If we think about evolution - the plant would have ALWAYS been in an environment where Nitrate and ammonia are present. And the transportation of these nutrients during low tide, high tide, etc etc etc is different since you need to use active transport over the root etc.

So, the "smartest" plant would assign jobs to both Urea and NO3. Welcome Tropica: No3 and Urea over the week. Genius. This is why Tropica tanks look so beautiful. It is also why ADA looks so beautiful --

How can we circumvent this with only NO3? Stock heavy and feed lots. I hope this sounds familiar to many readers.

To understand the latter, we need to connect that Nitrate requires CO2 to convert it to Ammonia ... so if you give no ammonia, you need EVEN MORE CO2 to compensate (and if you have no nitrate and just ammonia); of course the plant can do it ... or it wouldn't have survived.

We could even analze the lines of fertilizers ... the ones for "form and colour" are always leaner in N (and P) ... and if you look at cases where people switch from richer lines of the exact same fertilizer to leaner varietals (so they have issues with a richer of the same brand), it is always to alleviate stunting, formation, compactness, etc etc ... all common CO2-related/nutrient-related issues (and I put both because they are all the exact same thing).

*The best advice (unless you want a wild ride): *Buy a pre-made fertilzer (or mimic it properly) and dose it as per the instructions.


Oh, one more thing, in photos if we look carefully at the fish species and contrast it to the plant form and plant selection and observe the "state" of them ... they are always well-matched for pH/CO2 OR one of the living things are suffering.

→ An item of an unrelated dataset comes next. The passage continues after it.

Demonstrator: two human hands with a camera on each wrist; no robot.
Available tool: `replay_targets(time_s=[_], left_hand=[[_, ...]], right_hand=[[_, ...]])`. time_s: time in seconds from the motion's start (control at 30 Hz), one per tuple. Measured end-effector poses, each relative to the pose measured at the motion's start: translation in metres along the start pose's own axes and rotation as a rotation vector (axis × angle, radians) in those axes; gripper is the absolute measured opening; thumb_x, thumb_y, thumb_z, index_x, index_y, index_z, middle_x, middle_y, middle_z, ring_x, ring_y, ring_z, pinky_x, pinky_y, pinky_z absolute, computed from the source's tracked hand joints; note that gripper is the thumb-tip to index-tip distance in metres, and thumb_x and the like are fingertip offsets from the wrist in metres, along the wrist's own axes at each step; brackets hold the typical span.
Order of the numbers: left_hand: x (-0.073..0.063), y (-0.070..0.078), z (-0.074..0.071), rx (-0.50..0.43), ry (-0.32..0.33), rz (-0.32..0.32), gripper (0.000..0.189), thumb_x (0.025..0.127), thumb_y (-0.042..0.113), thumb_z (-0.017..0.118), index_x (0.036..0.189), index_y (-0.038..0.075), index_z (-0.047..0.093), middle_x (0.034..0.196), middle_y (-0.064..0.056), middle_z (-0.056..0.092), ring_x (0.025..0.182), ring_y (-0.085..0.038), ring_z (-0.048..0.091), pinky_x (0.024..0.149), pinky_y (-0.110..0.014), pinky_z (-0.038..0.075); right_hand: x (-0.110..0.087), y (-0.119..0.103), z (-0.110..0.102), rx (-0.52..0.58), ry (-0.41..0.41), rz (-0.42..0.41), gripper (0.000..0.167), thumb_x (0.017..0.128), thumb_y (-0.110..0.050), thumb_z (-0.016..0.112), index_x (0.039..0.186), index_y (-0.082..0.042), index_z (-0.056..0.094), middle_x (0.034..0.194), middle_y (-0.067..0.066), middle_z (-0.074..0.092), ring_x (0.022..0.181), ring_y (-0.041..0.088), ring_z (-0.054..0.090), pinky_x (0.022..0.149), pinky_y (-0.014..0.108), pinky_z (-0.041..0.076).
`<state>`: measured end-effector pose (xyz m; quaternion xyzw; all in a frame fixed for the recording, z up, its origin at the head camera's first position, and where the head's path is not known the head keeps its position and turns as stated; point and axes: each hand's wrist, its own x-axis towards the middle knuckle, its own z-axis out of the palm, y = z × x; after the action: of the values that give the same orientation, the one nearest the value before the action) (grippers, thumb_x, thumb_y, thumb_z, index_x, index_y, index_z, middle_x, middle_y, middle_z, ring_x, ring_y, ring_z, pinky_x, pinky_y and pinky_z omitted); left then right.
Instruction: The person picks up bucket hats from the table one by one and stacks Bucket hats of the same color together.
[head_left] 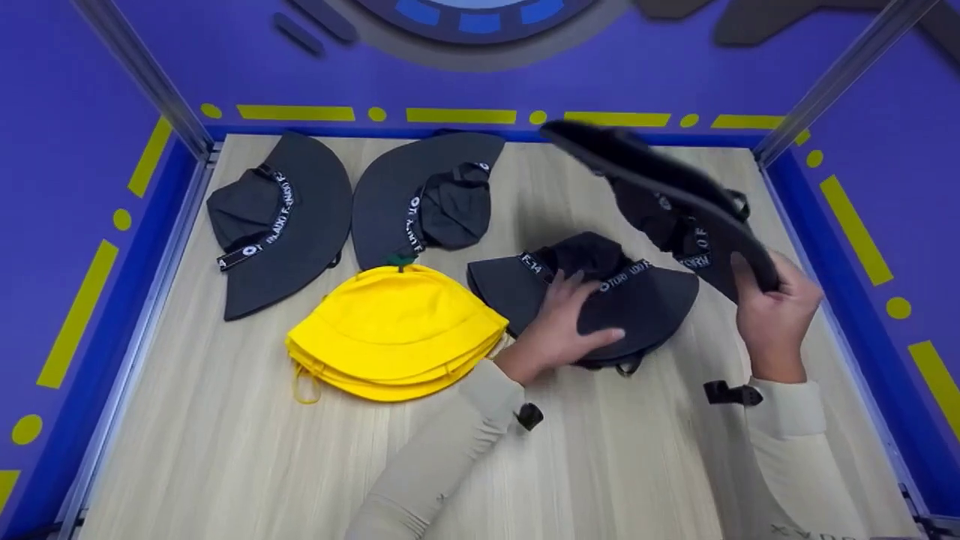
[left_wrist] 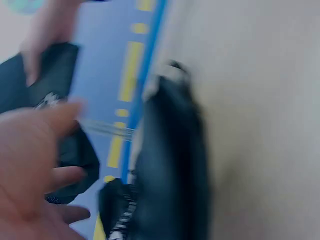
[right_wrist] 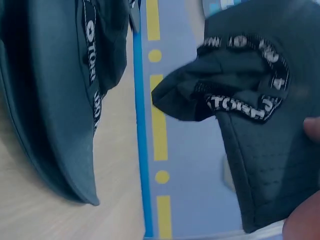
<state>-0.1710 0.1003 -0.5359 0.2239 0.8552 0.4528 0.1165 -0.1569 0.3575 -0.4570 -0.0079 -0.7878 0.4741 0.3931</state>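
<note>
My right hand [head_left: 780, 315] pinches the brim of a black bucket hat [head_left: 675, 172] between thumb and fingers, holding it tilted above the table's right side. A lettered band runs round its crown, seen in the right wrist view on the same black hat [right_wrist: 270, 165]. My left hand [head_left: 559, 319] has its fingers spread over a black hat stack [head_left: 652, 304] at centre right; layered brims show there. Whether the left fingers touch the top hat cannot be told. In the blurred left wrist view, the left hand [left_wrist: 30, 175] appears beside the stack's dark brim [left_wrist: 170, 165].
A stack of yellow bucket hats [head_left: 397, 330] with cords lies left of my left hand. Behind it are two black hats, one at far left [head_left: 307, 217] and one at back centre [head_left: 390, 187]. Blue-purple panels [head_left: 465, 90] wall the wooden table [head_left: 225, 450] at back and sides.
</note>
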Motion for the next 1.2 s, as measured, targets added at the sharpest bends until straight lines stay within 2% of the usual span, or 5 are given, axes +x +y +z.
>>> replay_targets(time_s=[0.2, 0.4, 0.7, 0.93, 1.2], left_hand=[[-0.006, 0.005, -0.046, -1.163, 0.034, 0.059, 0.104, 0.08, 0.064, 0.077, 0.153, 0.001, 0.039, 0.148, -0.016, 0.056, 0.141, -0.032, 0.05, 0.121, -0.047, 0.037], [-0.016, 0.006, -0.085, -1.715, 0.06, -0.056, 0.104, 0.066, 0.082, 0.075, 0.143, 0.016, 0.051, 0.127, 0.001, 0.065, 0.113, -0.015, 0.064, 0.105, -0.032, 0.051], [-0.026, 0.001, -0.096, -1.73, 0.192, -0.183, 0.043, 0.109, 0.016, 0.042, 0.151, 0.005, 0.038, 0.139, -0.006, 0.056, 0.123, -0.018, 0.06, 0.112, -0.035, 0.048], [-0.031, 0.002, -0.087, -1.66, 0.256, -0.117, 0.046, 0.108, 0.011, 0.042, 0.153, 0.005, 0.035, 0.15, -0.009, 0.049, 0.133, -0.022, 0.052, 0.121, -0.041, 0.038], [-0.034, 0.0, -0.085, -1.634, 0.277, -0.005, 0.048, 0.108, 0.011, 0.041, 0.155, 0.008, 0.03, 0.148, -0.007, 0.047, 0.134, -0.021, 0.049, 0.123, -0.04, 0.034]], right_hand=[[-0.014, -0.019, 0.003, 0.152, -0.075, -0.24, 0.015, 0.084, 0.011, 0.075, 0.098, 0.007, 0.078, 0.099, 0.014, 0.079, 0.097, 0.01, 0.075, 0.094, 0.024, 0.055], [-0.024, -0.027, 0.003, 0.262, -0.12, -0.41, 0.006, 0.089, 0.007, 0.072, 0.087, 0.009, 0.078, 0.098, 0.021, 0.078, 0.099, 0.024, 0.077, 0.096, 0.029, 0.057], [-0.023, -0.023, -0.001, 0.207, -0.164, -0.499, 0.016, 0.091, -0.014, 0.076, 0.081, -0.004, 0.082, 0.097, 0.014, 0.08, 0.118, 0.035, 0.068, 0.11, 0.044, 0.041], [-0.029, -0.023, 0.002, 0.169, 0.019, -0.201, 0.021, 0.091, 0.002, 0.072, 0.109, 0.01, 0.07, 0.131, 0.021, 0.068, 0.14, 0.035, 0.049, 0.12, 0.043, 0.035], [-0.029, -0.029, 0.005, 1.336, 0.005, 0.68, 0.042, 0.11, -0.026, 0.048, 0.145, -0.004, 0.046, 0.139, 0.016, 0.057, 0.123, 0.027, 0.061, 0.103, 0.037, 0.054]])
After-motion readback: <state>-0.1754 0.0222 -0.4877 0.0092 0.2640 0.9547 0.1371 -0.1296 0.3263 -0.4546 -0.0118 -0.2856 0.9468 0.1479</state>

Also ... every method can work and provide a healthy tank.

Cheers,
Josh


----------



## JoshP12 (29 Aug 2021)

Well, I think that covers most issues I’ve read about/come across/had and explains the fixes and why each system works. That urea piece was missing from everything before.

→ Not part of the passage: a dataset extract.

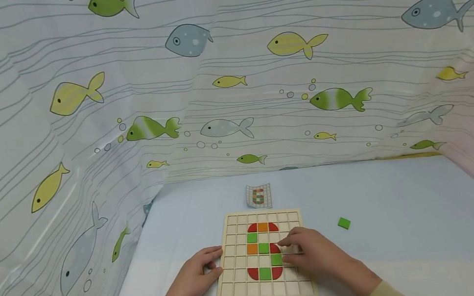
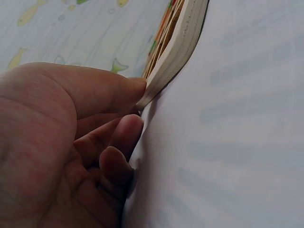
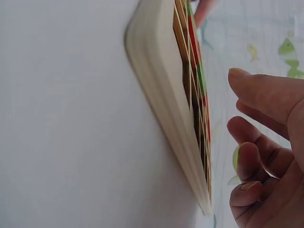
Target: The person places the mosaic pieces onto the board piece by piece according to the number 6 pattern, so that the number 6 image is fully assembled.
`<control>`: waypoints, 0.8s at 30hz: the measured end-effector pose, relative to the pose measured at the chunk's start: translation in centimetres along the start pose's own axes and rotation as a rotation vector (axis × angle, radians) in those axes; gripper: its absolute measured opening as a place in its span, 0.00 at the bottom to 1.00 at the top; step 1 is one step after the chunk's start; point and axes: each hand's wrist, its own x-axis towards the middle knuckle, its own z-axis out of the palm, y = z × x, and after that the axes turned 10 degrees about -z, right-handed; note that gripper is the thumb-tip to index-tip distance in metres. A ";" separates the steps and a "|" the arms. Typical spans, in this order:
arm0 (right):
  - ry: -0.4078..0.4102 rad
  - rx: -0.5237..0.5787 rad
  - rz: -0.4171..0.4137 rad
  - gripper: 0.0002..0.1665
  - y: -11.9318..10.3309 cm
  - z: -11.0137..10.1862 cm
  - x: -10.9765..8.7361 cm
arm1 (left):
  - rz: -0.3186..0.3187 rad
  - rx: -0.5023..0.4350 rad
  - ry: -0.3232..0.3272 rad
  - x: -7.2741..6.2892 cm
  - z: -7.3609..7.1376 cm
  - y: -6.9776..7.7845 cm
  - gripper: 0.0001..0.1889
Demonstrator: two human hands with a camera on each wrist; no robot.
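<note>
A pale wooden grid board (image 1: 241,288) lies on the table, with red rounded, orange and green square tiles set in its cells. My left hand (image 1: 195,276) touches the board's left edge with its fingertips, which the left wrist view shows meeting the rim, the other fingers loosely bent. Over the right side of the board is my right hand (image 1: 316,252), thumb and forefinger apart, beside a red rounded tile (image 1: 274,248) and a green tile (image 1: 276,260). In the right wrist view nothing shows between its fingers, and they stand off the board's edge.
Behind the board lies a small picture card (image 1: 258,196) with a similar tile pattern. A loose green square tile (image 1: 344,223) sits on the table to the right. A fish-patterned curtain (image 1: 256,91) hangs around the pale tablecloth (image 1: 406,226).
</note>
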 end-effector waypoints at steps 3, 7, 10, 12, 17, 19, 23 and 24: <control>0.014 -0.019 0.032 0.21 0.7 -0.5 -0.4 | 0.009 -0.009 0.000 -0.1 -0.1 0.1 0.24; 0.035 -0.040 0.065 0.20 1.5 -0.9 -1.0 | 0.010 -0.012 -0.007 -0.2 -0.1 0.2 0.24; 0.063 -0.062 0.083 0.21 2.0 -1.3 -1.5 | 0.007 -0.005 -0.009 -0.2 -0.1 0.2 0.24; 0.086 -0.074 0.102 0.21 2.4 -1.5 -1.8 | 0.006 -0.003 -0.009 -0.2 -0.2 0.3 0.24; 0.152 -0.082 0.170 0.21 3.3 -2.1 -2.5 | 0.008 -0.006 -0.010 -0.2 -0.2 0.3 0.24; 0.181 -0.088 0.179 0.21 3.7 -2.4 -2.9 | 0.011 -0.007 -0.011 -0.2 -0.2 0.3 0.24; 0.218 -0.100 0.166 0.21 4.4 -3.0 -3.7 | 0.022 -0.003 -0.007 -0.2 -0.2 0.3 0.24; 0.221 -0.100 0.161 0.21 4.6 -3.2 -3.8 | 0.024 0.000 -0.006 -0.2 -0.2 0.3 0.24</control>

If anyone thinks anything is incorrect/out of place, I’d appreciate some feedback.


----------



## MichaelJ (29 Aug 2021)

JoshP12 said:


> A good question: Why is Tropica nutrition so awesome? Why do copy cats without Urea not perform as well?


Hi @JoshP12  Not sure I ever saw urea listed as an ingredient on Tropical Premium or Specialized? - it might be in there of course. If urea is such a potent/beneficial compound why isn't it used more in off-the-shelf aquatic plant fertilizers? 
I've used Tropica for years (recently and in the past).  Good product, but expensive in the long run and somewhat harder to find here in the US. I completely switched over to DIY dry dosing NPK and a a liquid agriculture micro blend a while ago. seems to be doing just as well as Tropica did in my two heavily planted low-tech tanks. 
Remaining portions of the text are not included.